La semaine de... Jean-Michel Devésa (4/6)

 " En raison de la matière de mes livres, le procès d’écriture n’affecte pas leur orientation générale. L’histoire s’arrête là où je l’avais envisagée et les « personnages » ne m’échappent pas. Ce qui peut fluctuer, et j’ai observé la chose lors de la rédaction de mes trois ouvrages, ce sont les « épisodes » de l’histoire narrée, les « moments »-clés que je développe ou « travaille » par forcément comme je l’avais d’abord pensé. Pour mon dernier livre, par exemple, je me suis repris à plusieurs fois afin de rédiger l’ensemble des séquences relevant de la scène fantasmatique. Dans mes deux premiers textes, des événements auxquels j’avais songé et que je voulais évoquer ont disparu, ou la part qui leur a été consacrée a été réduite, alors que d’autres absents du projet initial se sont imposés. Ce qui prime, c’est le propos dont j’« investis » mon texte. Je suis capable de le « résumer » en une phrase. Mais, attention !, je ne cherche en aucun cas à ce que mon livre « illustre » ce propos. Il y a ce que j’aimerais faire entendre et ce que le texte terminé produit. Ce qui va avec des écarts et des distorsions. Voire des contradictions. Et puis il y a tout ce que les lectrices et les lecteurs vont percevoir de ce qui est écrit, qui pourra correspondre à mes intentions premières ou pas. Un exemple ? Je n’ai pas conçu mon premier ouvrage comme un livre érotique, encore moins comme un livre destiné à l’échauffement des sens. J’ai voulu rédiger une histoire d’amour qui me permette d’exprimer deux ou trois idées sur la guerre des sexes, nos sexualités, notre société. Maintenant, bien des lecteurs, même parmi ceux qui l’ont aimé, n’y voient qu’un roman leste. Qu’y puis-je ? Rien, absolument rien. Je m’en réjouis plutôt car si ce récit peut être interprété, et donc lu, aussi différemment, c’est qu’il « marche », qu’il n’est pas raté. Un texte qui ne solliciterait qu’une seule la lecture ? Cela n’existe pas. Je ne veux pas en commettre.

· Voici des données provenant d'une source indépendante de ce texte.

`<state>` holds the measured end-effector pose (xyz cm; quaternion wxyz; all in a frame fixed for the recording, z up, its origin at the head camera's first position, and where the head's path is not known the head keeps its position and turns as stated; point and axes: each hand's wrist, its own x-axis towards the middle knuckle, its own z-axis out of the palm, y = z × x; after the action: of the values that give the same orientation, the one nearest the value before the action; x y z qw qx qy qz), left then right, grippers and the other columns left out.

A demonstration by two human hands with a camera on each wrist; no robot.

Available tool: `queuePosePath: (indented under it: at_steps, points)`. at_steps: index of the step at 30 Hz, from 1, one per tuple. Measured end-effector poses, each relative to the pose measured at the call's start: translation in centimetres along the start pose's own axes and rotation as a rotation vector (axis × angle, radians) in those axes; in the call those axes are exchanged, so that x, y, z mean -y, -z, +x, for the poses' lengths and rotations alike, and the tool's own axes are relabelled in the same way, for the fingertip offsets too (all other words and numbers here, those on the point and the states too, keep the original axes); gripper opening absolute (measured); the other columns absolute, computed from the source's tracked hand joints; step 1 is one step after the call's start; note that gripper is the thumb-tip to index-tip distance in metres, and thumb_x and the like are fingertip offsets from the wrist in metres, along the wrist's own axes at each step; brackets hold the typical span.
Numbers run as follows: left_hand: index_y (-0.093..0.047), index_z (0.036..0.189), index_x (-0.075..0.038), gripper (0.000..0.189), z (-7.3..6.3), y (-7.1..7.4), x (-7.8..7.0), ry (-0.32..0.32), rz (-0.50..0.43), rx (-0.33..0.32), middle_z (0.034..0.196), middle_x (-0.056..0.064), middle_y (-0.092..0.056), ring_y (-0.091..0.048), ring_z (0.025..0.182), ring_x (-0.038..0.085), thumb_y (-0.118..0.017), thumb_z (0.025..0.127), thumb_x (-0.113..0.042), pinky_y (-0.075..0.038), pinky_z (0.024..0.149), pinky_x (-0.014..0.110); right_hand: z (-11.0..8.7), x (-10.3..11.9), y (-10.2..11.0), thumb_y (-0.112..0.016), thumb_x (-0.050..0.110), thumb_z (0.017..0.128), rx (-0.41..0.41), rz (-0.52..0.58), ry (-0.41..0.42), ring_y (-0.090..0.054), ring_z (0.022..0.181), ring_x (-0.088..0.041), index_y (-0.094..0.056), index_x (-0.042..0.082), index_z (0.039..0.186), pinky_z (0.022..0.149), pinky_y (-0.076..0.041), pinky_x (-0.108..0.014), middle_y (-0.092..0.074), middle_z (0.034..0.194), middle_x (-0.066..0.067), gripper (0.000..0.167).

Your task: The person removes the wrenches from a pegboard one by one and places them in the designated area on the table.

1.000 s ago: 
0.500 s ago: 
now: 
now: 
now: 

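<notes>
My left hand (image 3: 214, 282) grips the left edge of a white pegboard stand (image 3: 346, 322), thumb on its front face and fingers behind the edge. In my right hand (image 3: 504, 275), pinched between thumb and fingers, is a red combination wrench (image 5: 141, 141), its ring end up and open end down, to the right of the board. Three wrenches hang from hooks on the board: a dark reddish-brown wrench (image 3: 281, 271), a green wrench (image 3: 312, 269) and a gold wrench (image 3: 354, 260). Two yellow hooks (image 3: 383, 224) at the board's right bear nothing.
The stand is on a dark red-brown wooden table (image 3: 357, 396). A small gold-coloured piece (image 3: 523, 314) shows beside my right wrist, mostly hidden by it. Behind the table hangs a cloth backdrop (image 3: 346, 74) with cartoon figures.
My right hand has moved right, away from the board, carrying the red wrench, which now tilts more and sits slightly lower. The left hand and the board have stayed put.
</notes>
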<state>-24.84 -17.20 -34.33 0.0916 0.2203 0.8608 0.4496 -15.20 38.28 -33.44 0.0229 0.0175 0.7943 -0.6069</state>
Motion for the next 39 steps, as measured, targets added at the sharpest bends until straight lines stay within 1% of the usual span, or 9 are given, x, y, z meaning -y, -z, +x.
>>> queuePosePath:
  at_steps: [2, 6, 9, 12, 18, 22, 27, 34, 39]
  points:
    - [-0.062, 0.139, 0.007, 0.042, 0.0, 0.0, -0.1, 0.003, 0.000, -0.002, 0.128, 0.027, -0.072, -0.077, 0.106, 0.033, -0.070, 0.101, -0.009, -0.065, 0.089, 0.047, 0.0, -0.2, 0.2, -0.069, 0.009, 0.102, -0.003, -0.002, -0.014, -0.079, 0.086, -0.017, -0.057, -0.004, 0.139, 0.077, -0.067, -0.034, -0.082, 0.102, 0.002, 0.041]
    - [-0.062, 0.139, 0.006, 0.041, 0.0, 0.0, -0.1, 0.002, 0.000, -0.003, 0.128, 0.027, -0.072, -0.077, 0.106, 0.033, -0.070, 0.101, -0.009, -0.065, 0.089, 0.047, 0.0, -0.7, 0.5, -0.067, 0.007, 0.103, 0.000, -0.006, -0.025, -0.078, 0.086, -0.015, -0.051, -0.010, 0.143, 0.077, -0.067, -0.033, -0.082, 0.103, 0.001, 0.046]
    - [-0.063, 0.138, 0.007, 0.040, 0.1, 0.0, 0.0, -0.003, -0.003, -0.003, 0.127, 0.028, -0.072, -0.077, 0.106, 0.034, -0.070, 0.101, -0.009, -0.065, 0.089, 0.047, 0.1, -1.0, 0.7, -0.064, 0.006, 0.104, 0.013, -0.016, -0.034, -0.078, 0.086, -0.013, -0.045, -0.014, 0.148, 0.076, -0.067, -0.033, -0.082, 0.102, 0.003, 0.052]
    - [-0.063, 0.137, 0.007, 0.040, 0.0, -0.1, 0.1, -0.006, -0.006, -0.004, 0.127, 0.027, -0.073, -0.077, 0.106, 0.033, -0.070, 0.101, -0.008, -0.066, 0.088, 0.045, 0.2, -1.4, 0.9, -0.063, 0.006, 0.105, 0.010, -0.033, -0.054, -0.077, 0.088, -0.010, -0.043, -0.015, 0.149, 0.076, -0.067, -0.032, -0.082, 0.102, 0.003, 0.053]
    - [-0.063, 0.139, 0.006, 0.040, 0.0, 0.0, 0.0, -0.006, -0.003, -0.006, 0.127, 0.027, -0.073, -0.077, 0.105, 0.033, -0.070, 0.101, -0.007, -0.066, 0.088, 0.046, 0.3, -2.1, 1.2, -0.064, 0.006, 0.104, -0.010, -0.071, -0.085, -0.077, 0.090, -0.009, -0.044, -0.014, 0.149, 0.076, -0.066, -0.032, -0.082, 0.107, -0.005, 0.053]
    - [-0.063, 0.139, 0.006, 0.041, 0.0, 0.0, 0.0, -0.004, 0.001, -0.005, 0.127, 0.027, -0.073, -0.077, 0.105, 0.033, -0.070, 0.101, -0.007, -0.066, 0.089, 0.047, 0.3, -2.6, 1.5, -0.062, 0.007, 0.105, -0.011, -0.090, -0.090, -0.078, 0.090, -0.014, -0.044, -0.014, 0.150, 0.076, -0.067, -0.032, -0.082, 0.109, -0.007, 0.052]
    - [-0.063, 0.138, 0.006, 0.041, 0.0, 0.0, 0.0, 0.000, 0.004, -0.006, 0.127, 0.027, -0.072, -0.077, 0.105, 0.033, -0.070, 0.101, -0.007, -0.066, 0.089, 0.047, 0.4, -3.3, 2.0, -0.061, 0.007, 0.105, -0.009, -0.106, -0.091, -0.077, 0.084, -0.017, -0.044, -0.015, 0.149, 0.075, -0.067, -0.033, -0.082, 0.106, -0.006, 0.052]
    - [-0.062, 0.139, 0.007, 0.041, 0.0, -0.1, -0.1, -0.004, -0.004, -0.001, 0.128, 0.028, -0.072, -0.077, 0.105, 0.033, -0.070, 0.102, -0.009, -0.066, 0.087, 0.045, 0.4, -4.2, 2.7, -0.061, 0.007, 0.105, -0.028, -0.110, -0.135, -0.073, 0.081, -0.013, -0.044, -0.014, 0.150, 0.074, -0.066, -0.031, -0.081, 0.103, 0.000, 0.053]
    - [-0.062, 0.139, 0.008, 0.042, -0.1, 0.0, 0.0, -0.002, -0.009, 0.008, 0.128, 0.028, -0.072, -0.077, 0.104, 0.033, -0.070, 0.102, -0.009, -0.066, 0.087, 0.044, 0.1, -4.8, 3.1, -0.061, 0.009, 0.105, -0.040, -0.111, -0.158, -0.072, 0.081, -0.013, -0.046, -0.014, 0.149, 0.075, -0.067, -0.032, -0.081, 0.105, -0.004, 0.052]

 Aucune personne, aucun fait n’« entre » dans mes manuscrits. Même si je saisis un regard, une situation pour m’en inspirer. Ce que je vis avec les autres, ce que je vois autour de moi, tout cela n’entre pas dans mes livres, tout bonnement parce que cela ne peut pas y entrer. Je m’en inspire comme des formes et des images, comme un matériau, dont je nourris mon écriture. Je ne vous parle pas d’un mécanisme de transposition, non, mais d’une transmutation : je « pars » de la réalité pour produire des formes, des formes littéraires, qui, en butant obligatoirement contre le réel, permettront de dire, et par transfert, pour quelques-un(e)s d’entre nous ce dont il retourne dans la vie. Et ce, parce que la littérature ne peut être pour moi que « l’Autre de la théorie » (Althusser).

Si le je des sujets que nous sommes est clivé, pourquoi celui des textes littéraires devrait-il entretenir la fiction de sa plénitude ? Écrire de cette façon serait assez passéiste et conservateur. Cela ne m’intéresse pas.

La fragmentation du procès d’écriture me « tue », m’exaspère. Je suis prolixe pour et dans mes premiers jets. À la relecture, je coupe, cisaille, tranche. Je vise à une certaine concision, les lecteurs(trices) n’ont pas besoin qu’on leur explique tout par le menu. Au contraire, l’efficacité suppose de miser sur l’ellipse et ce qu’elle induit, la multiplicité des interprétations, l’ambiguïté, l’ambivalence."